Buy Australian wherever possible

Posted by Allan Whiting

In 2017, for the first time in its automotive history, Australia will not be able to produce a motor car.

Yes, we know that several truck makers claim 'Australian manufacture' but all the major mechanical components for these vehicles are imported.

However, Australia still makes many automotive parts and it's vital if we want keep any component manufacturing ability alive in this country we have to buy these items whenever possible.

In the case of 4WDs there are many opportunities to 'buy Australian' when shopping for accessories: ute trays, bars, snorkels, racks and wheels are obvious items. Also, there are Australian-made service items  - filters, springs, shock absorbers, brake pads and rotors - that meet or exceed original equipment manufacturers' standards.

Can we suggest you get into the habit of checking the origin of parts and components and buying local whrever possible, to help keep our Australian industries alive.

Individuals acting in unison can make a difference, as buyers of SPC Ardmona canned fruit proved, driving sales up 50-percent overnight.

Other countries are home-conscious when it comes to buying products. Check out the YouTube video called Million American Jobs Project and substitute 'Australia' whever you hear 'America'.

No more Australian-made vehicles

Posted by Allan Whiting

It's a sad day, but it was always going to happen. Globalisation dictates that production goes to the cheapest labour and infrastructure regions, and to those whose currency is virtually tied to the US dollar. Australia doesn't comply with any of these criteria.

On top of that, vehicle makers around the world are aggregating into fewer, larger organisations and that means excess production capacity.

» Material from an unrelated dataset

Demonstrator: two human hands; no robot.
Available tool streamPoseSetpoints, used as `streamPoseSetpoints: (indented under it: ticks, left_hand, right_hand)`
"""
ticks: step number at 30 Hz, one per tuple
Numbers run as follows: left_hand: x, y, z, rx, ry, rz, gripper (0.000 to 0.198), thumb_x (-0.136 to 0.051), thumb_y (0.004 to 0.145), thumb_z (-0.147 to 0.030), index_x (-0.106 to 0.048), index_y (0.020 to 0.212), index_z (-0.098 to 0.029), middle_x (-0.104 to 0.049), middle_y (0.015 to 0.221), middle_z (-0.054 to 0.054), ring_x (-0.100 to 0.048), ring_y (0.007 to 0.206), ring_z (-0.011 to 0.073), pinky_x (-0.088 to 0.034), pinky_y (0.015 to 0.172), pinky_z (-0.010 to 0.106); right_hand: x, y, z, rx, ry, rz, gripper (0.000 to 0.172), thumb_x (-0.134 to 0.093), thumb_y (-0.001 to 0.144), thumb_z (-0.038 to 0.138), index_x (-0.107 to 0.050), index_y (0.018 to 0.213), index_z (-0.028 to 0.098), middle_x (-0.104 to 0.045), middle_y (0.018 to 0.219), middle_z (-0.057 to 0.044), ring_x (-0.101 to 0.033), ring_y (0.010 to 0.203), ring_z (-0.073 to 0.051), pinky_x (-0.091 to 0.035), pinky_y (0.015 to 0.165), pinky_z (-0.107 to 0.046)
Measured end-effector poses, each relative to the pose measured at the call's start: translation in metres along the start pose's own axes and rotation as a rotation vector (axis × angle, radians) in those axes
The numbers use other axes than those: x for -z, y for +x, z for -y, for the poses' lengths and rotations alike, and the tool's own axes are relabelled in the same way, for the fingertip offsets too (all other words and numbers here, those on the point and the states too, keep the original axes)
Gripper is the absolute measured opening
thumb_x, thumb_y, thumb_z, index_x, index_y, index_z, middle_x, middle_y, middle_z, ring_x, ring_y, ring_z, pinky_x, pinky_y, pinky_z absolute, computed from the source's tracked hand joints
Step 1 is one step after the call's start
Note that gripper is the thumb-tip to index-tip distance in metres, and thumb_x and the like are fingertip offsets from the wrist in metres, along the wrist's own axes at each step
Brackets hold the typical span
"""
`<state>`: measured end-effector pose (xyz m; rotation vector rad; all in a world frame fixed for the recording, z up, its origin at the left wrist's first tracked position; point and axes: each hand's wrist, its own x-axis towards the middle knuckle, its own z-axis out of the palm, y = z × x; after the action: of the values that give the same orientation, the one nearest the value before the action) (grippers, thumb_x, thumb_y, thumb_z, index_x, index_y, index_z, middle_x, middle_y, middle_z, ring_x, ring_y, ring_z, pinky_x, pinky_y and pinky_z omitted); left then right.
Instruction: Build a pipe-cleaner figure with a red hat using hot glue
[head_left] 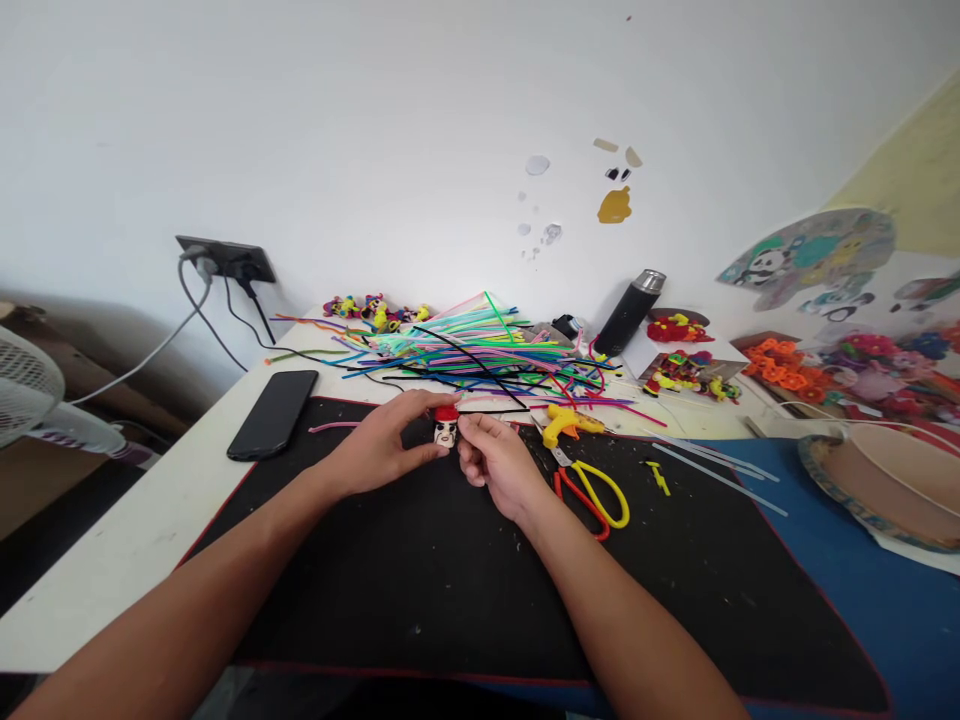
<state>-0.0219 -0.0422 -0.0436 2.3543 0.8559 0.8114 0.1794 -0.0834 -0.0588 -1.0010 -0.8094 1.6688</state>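
Observation:
A small doll head (pixel 445 433) with a white face, black markings and a red top is held over the black mat (pixel 420 590). My left hand (pixel 379 445) curves around its left side, thumb at the bottom edge and fingers at the red top. Pinched together at the head's right edge are the fingertips of my right hand (pixel 499 460); what lies between them is hidden. Right of that hand are scissors (pixel 600 498) with red and yellow handles and a yellow glue gun (pixel 571 423). A pink pipe cleaner (pixel 335 426) pokes out beside my left hand.
Colourful pipe cleaners (pixel 480 355) lie heaped behind my hands. A black phone (pixel 273 415) rests at left; a black thermos (pixel 631 312) leans at the back. Clear glue sticks (pixel 720 475), a yellow piece (pixel 658 477) and a round basket (pixel 885 490) are at right.

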Motion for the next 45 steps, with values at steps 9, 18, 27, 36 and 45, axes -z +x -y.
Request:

In the New Order of world business a country of 22 million that's thousands of kilometres from major markets doesn't qualify to have any manufacturing businesses and that's where Australia is headed, if market forces are allowed to prevail: manufacturing oblivion.

We'll just become the 'mine of the world' and when iron ore demand falls away and coal burning is replaced by fusion reaction, we'll be broke.

The only way that situation can be changed is through goverment action. Australia's adoption of a 'level playing field' without protection for local businesses is theoretically efficient, but ignores the fact that in this respect we're on our own.

Other countries have various forms of protection for their own interests - by export subsidies or tariffs on imports - and if we don't reintroduce protection there'll be nothing left.